# 05 - Sink and Output

## Overview
This notebook writes the transformed and aggregated streaming data to persistent storage using Parquet format.

## Sink Configuration
We will configure streaming sinks with:
- **Checkpointing**: Ensures exactly-once processing semantics
- **Parquet format**: Columnar storage for efficient analytics
- **Partitioning**: Organizes data by date for optimal queries
- **Trigger intervals**: Controls micro-batch processing frequency

## Production Considerations

### Checkpointing
Checkpoints store:
- Stream offset information
- Metadata about processed data
- State store data for aggregations

This enables fault-tolerance and exactly-once guarantees.

### Output Modes
- **Append**: Only new rows (best for most ETL scenarios)
- **Complete**: Entire result table (for aggregations)
- **Update**: Only changed rows (requires Delta Lake or similar)

In [None]:
# Import required libraries
from pyspark.sql import SparkSession
from pathlib import Path
import os
import shutil

## Initialize Spark Session

In [None]:
# Get existing Spark session or create new one
try:
    spark = SparkSession.getActiveSession()
    if spark is None:
        raise Exception("No active session")
    print("Using existing Spark session")
except:
    spark = SparkSession.builder \
        .appName("TransactionStreamingETL") \
        .master("local[*]") \
        .config("spark.sql.streaming.schemaInference", "false") \
        .config("spark.sql.shuffle.partitions", "4") \
        .getOrCreate()
    print("Created new Spark session")

spark.sparkContext.setLogLevel("WARN")
print(f"Spark Version: {spark.version}")

## Configure Paths

In [None]:
# Configure paths
BASE_DIR = Path(os.path.abspath('')).parent
SQL_DIR = BASE_DIR / 'sql'
INPUT_DIR = str(BASE_DIR / 'data' / 'input')
OUTPUT_DIR = str(BASE_DIR / 'data' / 'output')

# Output subdirectories
TRANSFORMED_OUTPUT = f"{OUTPUT_DIR}/transformed_transactions"
AGGREGATED_OUTPUT = f"{OUTPUT_DIR}/transaction_metrics"

# Checkpoint directories
TRANSFORMED_CHECKPOINT = f"{OUTPUT_DIR}/checkpoints/transformed"
AGGREGATED_CHECKPOINT = f"{OUTPUT_DIR}/checkpoints/aggregated"

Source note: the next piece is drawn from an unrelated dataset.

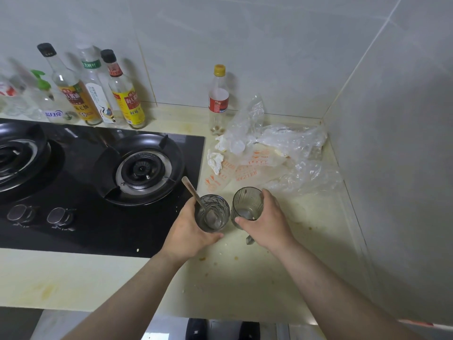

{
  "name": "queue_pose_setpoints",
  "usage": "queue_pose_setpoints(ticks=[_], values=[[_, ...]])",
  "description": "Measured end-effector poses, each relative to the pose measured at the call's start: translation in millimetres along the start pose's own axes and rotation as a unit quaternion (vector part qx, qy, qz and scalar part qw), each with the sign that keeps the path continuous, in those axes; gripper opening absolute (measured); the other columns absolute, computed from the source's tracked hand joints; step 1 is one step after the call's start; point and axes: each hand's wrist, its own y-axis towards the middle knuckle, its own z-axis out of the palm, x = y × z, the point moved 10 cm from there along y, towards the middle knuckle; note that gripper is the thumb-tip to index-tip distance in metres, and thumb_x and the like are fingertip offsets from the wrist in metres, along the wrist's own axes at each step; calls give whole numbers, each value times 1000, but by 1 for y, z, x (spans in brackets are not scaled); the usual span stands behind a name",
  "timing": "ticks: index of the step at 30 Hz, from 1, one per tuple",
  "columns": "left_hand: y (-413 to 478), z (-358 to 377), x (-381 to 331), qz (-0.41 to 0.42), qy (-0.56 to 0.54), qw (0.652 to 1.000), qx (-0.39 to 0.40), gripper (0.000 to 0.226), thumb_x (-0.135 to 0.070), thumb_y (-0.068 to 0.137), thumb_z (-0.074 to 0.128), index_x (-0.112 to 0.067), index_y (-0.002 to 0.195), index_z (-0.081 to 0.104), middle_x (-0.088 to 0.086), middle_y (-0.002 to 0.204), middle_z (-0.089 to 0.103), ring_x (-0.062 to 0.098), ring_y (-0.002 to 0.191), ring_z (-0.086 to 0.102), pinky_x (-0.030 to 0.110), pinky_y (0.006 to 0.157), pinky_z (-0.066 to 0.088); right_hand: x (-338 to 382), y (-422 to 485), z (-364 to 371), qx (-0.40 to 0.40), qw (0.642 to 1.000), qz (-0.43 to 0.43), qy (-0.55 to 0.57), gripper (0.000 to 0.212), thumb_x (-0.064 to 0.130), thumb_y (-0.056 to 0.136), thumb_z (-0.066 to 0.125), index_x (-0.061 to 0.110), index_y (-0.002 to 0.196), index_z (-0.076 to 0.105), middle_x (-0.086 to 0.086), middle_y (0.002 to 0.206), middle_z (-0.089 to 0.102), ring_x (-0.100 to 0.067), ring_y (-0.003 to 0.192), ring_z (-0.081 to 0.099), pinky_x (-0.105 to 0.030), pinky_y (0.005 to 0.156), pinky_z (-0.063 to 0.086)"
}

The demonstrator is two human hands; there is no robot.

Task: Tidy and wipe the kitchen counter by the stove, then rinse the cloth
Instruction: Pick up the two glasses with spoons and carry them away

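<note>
Just right of the gas stove (98,239), the left hand (188,229) grips a textured glass (221,208) with a metal spoon (193,191) standing in it. The right hand (266,218) grips a second, ribbed glass (247,200), farther right of the stove. Both are over the crumb-flecked tabletop (232,278). Crumpled plastic bags (286,146) lie beyond the stove's right edge, and sauce bottles (127,94) stand behind it.
</note>
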Motion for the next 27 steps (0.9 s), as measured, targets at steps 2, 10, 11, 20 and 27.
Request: queue_pose_setpoints(ticks=[2,10,11,20,27], values=[[0,2,1,0,2,1000,2,89,-24,53,92,-38,124,41,-24,106,58,-23,96,52,-2,75,40,-3,2,0,-8,1000,11,12,110,55,59,78,27,148,21,7,147,35,-16,126,51,-41,92,54],[-1,-4,5,-6,6,1000,-23,95,-30,51,92,-34,132,41,-24,106,60,-22,96,53,-1,77,39,9,4,-12,-52,997,5,54,93,44,60,82,28,141,38,13,136,44,-7,123,48,-16,77,55],[-3,-8,3,-7,3,1000,-29,96,-30,50,92,-34,132,42,-22,108,61,-20,96,54,1,78,40,14,3,-18,-51,997,-3,53,91,39,63,83,27,142,37,14,137,43,-5,121,48,-4,71,49],[-58,-73,-41,35,-19,995,-93,88,-26,51,93,-39,124,47,-24,106,64,-17,100,56,2,77,44,70,-41,-58,-6,996,-91,19,98,53,55,78,47,139,26,24,131,39,-4,122,45,-41,83,58],[-164,-158,-51,14,0,970,-244,80,-31,46,94,-46,109,46,-31,98,64,-16,95,57,5,71,46,155,-83,-34,101,966,-231,-61,104,57,61,76,37,147,22,16,149,35,-10,133,41,-35,104,45]])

print(f"Output Directory: {OUTPUT_DIR}")
print(f"Transformed Output: {TRANSFORMED_OUTPUT}")
print(f"Aggregated Output: {AGGREGATED_OUTPUT}")
print(f"\nCheckpoint Locations:")
print(f"  Transformed: {TRANSFORMED_CHECKPOINT}")
print(f"  Aggregated: {AGGREGATED_CHECKPOINT}")

## Clean Previous Outputs (Optional)

For fresh runs, clean up existing output and checkpoint directories.

**Warning**: In production, never delete checkpoints as this will cause data loss!

In [None]:
# Clean up previous outputs (optional - for demo purposes)
def clean_directory(path):
    if os.path.exists(path):
        shutil.rmtree(path)
        print(f"Cleaned: {path}")
    os.makedirs(path, exist_ok=True)

# Uncomment to clean (use with caution)
# clean_directory(TRANSFORMED_OUTPUT)
# clean_directory(AGGREGATED_OUTPUT)
# clean_directory(TRANSFORMED_CHECKPOINT)
# clean_directory(AGGREGATED_CHECKPOINT)

# Ensure directories exist
os.makedirs(TRANSFORMED_OUTPUT, exist_ok=True)
os.makedirs(AGGREGATED_OUTPUT, exist_ok=True)
os.makedirs(TRANSFORMED_CHECKPOINT, exist_ok=True)
os.makedirs(AGGREGATED_CHECKPOINT, exist_ok=True)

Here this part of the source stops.